| EXERCISE GOAL |
The listing below is to be copied exactly, with pictures excluded.

*** SOURCE MATERIAL Section Begins ***

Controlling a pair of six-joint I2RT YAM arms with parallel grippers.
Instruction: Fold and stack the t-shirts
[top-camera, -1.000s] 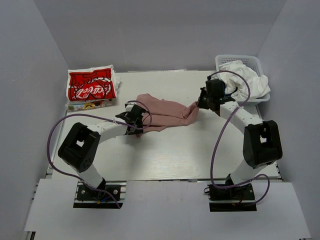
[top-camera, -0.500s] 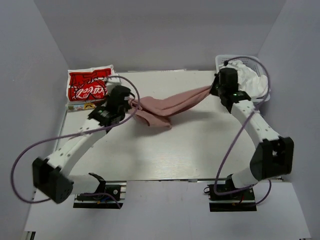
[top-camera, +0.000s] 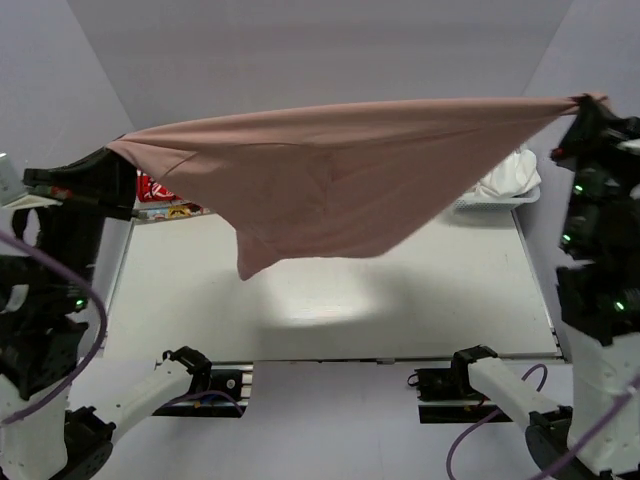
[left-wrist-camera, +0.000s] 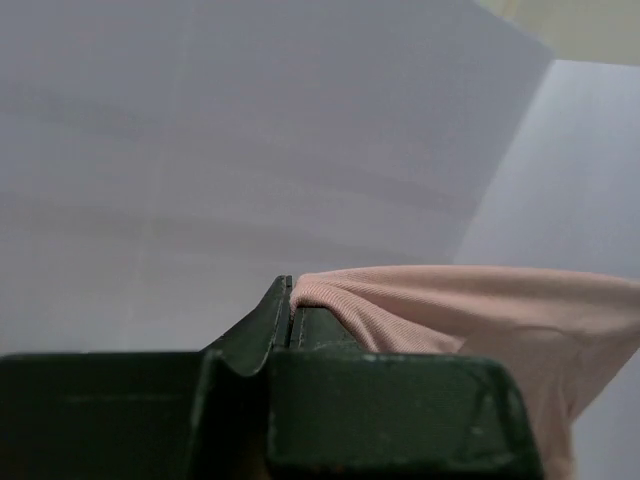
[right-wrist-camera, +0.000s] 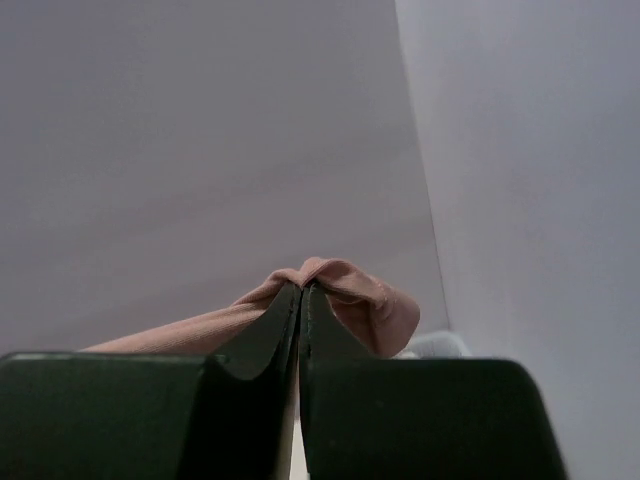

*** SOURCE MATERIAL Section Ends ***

| EXERCISE SOLUTION |
Controlling a pair of six-joint I2RT YAM arms with parallel grippers.
Instruction: Fold and stack the t-shirts
[top-camera, -1.000s] 
[top-camera, -0.500s] 
[top-camera, +0.000s] 
[left-wrist-camera, +0.000s] 
[right-wrist-camera, +0.000s] 

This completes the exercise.